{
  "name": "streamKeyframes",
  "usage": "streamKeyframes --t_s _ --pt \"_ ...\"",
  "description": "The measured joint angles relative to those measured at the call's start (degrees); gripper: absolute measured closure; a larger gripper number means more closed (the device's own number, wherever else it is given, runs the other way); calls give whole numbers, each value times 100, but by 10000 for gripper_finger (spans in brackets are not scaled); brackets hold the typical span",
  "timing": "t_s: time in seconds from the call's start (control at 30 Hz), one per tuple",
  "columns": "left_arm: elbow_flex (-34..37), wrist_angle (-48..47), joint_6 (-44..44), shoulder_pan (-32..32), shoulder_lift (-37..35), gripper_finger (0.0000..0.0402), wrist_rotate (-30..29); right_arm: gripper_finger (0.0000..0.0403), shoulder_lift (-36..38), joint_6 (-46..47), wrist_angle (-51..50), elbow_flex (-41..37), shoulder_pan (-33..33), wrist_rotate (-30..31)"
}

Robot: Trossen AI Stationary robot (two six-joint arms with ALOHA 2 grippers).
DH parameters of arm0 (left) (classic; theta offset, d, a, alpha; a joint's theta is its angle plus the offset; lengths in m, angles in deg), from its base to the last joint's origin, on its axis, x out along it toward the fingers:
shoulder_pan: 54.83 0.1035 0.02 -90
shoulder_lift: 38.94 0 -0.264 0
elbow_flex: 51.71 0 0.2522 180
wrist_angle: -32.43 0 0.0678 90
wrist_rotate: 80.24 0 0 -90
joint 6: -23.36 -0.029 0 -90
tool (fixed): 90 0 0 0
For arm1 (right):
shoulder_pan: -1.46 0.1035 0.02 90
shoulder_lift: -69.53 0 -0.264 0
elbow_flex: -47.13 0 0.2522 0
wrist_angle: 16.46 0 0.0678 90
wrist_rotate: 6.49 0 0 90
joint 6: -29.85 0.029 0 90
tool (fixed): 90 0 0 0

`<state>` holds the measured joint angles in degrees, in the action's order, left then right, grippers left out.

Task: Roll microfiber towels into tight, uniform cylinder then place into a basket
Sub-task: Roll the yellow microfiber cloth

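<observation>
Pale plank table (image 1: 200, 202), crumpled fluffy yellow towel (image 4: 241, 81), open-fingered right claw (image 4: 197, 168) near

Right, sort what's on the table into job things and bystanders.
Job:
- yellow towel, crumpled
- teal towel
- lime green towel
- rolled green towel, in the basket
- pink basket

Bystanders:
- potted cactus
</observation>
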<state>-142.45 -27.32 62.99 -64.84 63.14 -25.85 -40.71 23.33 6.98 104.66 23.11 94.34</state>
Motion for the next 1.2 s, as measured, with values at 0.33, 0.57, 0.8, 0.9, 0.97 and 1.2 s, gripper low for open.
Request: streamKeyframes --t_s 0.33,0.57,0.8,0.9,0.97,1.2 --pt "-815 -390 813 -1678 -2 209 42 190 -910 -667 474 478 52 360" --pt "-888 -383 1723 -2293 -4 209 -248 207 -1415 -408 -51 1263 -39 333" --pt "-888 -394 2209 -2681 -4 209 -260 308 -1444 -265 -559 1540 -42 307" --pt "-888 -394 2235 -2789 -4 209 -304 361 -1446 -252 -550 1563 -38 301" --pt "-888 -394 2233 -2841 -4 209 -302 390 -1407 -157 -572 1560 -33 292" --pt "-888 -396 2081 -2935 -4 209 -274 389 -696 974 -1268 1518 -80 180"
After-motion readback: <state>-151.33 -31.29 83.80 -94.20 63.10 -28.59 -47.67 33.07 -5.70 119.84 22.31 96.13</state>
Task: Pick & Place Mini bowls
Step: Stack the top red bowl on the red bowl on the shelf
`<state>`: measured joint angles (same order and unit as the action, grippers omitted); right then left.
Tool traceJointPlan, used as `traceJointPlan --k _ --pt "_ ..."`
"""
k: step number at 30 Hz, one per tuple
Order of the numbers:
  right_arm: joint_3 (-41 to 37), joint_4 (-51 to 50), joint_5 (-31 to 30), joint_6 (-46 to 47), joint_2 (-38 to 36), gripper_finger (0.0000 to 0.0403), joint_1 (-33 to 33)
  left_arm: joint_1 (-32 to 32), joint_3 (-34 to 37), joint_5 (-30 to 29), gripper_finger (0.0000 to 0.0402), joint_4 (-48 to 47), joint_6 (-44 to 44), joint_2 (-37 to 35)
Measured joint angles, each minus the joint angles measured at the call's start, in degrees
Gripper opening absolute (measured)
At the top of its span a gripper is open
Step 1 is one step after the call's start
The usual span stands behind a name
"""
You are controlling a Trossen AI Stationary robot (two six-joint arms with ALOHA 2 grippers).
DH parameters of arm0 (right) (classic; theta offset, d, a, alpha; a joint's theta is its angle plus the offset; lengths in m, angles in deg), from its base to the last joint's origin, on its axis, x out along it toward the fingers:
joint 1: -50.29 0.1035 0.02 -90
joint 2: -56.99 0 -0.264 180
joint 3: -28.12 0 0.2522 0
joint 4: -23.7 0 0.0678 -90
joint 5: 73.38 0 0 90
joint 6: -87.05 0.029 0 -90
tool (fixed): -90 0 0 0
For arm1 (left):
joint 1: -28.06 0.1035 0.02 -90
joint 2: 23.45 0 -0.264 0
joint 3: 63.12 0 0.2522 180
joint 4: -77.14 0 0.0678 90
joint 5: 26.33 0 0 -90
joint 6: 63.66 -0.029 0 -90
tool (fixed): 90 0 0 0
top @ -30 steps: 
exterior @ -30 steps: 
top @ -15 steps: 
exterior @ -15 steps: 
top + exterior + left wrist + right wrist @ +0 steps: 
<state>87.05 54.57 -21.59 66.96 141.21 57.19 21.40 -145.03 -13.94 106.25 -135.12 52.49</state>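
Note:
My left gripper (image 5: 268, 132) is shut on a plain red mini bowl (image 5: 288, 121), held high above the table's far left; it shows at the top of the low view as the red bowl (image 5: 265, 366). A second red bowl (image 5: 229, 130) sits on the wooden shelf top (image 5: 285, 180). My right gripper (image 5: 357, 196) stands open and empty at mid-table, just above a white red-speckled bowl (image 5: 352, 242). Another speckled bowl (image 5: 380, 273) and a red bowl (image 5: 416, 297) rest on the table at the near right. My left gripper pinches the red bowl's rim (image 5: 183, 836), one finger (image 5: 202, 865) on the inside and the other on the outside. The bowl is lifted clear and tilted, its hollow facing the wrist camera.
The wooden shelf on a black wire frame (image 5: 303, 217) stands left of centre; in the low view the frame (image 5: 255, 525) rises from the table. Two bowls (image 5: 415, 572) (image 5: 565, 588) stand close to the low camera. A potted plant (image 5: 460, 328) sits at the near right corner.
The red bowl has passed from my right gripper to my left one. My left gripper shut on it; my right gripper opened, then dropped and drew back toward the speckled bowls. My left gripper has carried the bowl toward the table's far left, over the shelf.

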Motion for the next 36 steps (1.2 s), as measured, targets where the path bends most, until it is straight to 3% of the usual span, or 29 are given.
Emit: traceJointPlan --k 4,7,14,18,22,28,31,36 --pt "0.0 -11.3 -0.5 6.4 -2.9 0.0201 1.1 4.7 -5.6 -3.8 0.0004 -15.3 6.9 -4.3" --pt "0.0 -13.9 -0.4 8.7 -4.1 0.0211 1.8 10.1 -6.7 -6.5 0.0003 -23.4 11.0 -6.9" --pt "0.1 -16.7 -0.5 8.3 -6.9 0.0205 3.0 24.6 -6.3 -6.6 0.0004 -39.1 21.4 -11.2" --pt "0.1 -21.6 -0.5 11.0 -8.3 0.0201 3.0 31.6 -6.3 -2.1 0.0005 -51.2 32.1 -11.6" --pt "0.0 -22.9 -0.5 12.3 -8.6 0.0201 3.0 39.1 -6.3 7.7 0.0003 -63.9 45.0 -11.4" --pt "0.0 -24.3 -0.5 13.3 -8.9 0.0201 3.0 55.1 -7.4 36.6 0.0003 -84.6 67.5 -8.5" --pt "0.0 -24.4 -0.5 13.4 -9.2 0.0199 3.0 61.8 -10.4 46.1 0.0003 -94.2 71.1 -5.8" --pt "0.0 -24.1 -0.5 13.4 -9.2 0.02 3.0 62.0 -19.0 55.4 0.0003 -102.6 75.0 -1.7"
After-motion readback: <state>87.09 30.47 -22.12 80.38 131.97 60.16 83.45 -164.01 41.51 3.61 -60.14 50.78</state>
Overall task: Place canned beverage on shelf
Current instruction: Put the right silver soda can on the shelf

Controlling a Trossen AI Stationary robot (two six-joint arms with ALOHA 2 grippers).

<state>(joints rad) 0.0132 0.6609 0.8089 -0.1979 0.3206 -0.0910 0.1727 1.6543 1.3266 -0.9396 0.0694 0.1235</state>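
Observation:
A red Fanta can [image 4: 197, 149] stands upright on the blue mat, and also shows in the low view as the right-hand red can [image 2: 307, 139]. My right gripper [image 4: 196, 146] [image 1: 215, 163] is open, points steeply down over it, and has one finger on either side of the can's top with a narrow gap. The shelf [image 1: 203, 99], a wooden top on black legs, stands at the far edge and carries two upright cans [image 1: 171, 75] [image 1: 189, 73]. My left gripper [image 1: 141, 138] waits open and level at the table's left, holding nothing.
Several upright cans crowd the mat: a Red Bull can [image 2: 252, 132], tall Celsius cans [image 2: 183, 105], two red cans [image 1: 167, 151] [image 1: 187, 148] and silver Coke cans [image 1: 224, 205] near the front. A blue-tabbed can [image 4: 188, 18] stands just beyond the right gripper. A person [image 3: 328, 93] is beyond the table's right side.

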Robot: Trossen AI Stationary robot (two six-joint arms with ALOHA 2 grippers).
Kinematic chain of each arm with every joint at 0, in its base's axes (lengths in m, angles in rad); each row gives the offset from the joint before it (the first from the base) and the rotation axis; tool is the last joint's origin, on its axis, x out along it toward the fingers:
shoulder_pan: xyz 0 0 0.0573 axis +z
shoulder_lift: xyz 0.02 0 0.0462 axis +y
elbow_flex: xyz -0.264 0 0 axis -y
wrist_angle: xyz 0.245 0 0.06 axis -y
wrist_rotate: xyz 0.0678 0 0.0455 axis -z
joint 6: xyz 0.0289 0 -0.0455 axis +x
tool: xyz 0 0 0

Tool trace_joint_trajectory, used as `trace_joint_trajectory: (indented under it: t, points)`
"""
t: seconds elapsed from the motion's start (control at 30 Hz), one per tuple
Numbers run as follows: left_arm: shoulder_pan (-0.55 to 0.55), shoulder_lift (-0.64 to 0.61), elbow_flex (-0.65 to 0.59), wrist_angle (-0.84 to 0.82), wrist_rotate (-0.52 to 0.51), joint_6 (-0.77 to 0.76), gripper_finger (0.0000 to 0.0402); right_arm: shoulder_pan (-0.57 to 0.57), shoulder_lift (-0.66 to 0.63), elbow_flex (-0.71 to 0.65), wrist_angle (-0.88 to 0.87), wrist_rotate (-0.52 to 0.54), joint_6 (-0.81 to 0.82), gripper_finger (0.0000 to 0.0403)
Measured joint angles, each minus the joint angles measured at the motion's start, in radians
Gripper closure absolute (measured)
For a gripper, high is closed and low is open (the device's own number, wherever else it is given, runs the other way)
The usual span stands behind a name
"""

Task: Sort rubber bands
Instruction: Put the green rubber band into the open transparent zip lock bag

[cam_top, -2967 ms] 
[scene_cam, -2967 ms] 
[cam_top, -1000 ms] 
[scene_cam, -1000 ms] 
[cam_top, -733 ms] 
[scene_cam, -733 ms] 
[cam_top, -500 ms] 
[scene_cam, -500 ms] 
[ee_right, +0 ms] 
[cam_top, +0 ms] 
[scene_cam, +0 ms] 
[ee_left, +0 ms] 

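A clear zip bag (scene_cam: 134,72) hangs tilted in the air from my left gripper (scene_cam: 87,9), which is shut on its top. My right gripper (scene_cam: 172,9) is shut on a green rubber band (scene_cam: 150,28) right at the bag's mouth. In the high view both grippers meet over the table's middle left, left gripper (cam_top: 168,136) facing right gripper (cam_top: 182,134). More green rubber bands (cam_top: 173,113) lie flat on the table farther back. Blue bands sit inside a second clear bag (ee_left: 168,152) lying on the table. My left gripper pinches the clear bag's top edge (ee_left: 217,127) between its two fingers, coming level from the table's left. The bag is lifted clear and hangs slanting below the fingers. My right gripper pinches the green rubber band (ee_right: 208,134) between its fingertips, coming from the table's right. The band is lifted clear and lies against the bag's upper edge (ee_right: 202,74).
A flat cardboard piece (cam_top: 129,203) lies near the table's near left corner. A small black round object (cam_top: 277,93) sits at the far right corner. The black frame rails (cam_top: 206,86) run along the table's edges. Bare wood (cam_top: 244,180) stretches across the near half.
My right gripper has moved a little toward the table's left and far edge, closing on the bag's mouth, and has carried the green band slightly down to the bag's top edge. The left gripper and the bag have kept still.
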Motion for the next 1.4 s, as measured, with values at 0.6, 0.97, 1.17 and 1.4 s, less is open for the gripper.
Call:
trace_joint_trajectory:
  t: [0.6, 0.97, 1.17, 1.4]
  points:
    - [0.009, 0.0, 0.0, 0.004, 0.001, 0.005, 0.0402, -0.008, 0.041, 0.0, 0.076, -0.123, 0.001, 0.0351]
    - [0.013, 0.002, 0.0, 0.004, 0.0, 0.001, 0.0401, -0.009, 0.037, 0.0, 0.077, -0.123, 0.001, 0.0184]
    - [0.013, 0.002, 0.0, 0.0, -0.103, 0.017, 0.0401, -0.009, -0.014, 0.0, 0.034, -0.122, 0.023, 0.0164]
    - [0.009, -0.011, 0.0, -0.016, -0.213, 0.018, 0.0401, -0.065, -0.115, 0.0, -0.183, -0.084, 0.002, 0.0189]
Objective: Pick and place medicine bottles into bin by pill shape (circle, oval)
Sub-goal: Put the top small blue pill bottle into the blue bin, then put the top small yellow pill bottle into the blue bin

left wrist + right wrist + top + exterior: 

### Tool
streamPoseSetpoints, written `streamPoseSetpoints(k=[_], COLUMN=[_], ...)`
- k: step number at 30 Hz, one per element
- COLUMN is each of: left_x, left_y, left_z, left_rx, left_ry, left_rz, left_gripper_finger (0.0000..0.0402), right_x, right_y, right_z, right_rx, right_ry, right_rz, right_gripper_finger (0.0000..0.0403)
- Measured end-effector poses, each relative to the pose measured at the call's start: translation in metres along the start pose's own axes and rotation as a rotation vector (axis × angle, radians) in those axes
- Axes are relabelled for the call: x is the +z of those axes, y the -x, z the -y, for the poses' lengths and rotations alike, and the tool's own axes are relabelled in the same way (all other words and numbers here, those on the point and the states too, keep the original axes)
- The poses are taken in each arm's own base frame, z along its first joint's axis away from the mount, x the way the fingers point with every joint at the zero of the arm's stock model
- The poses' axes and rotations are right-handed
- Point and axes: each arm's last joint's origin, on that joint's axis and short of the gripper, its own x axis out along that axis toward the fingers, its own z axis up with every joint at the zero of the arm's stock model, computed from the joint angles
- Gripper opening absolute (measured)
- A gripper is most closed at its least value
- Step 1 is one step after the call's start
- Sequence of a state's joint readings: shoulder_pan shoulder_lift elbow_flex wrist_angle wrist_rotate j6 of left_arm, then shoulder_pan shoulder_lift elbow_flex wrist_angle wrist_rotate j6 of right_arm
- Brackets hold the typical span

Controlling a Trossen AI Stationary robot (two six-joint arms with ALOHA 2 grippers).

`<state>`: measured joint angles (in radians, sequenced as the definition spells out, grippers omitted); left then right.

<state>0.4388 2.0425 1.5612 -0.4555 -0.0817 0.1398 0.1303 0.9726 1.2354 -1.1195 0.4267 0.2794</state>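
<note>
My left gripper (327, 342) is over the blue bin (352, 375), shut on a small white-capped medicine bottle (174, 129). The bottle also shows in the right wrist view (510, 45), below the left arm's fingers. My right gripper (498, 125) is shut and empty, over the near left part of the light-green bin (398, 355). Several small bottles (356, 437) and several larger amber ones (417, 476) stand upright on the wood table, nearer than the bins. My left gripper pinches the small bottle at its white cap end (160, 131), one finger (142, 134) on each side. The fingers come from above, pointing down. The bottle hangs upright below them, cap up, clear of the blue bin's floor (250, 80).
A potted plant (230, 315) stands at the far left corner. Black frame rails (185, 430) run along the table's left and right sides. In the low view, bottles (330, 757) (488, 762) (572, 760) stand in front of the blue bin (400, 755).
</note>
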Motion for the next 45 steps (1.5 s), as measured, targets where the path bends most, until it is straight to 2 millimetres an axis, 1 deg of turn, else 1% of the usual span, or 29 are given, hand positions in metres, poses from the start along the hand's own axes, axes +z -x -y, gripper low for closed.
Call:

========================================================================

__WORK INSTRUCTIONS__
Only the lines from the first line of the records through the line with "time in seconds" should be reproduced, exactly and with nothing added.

__ANSWER SPACE__
{
  "name": "streamKeyframes",
  "usage": "streamKeyframes --t_s _ --pt \"_ ...\"",
  "description": "The measured joint angles relative to those measured at the call's start (degrees); gripper: absolute measured closure; a larger gripper number means more closed (the device's own number, wherever else it is given, runs the other way); calls give whole numbers, each value times 100, but by 10000 for gripper_finger (spans in brackets are not scaled); brackets hold the typical span",
  "timing": "t_s: time in seconds from the call's start (control at 30 Hz), one per tuple",

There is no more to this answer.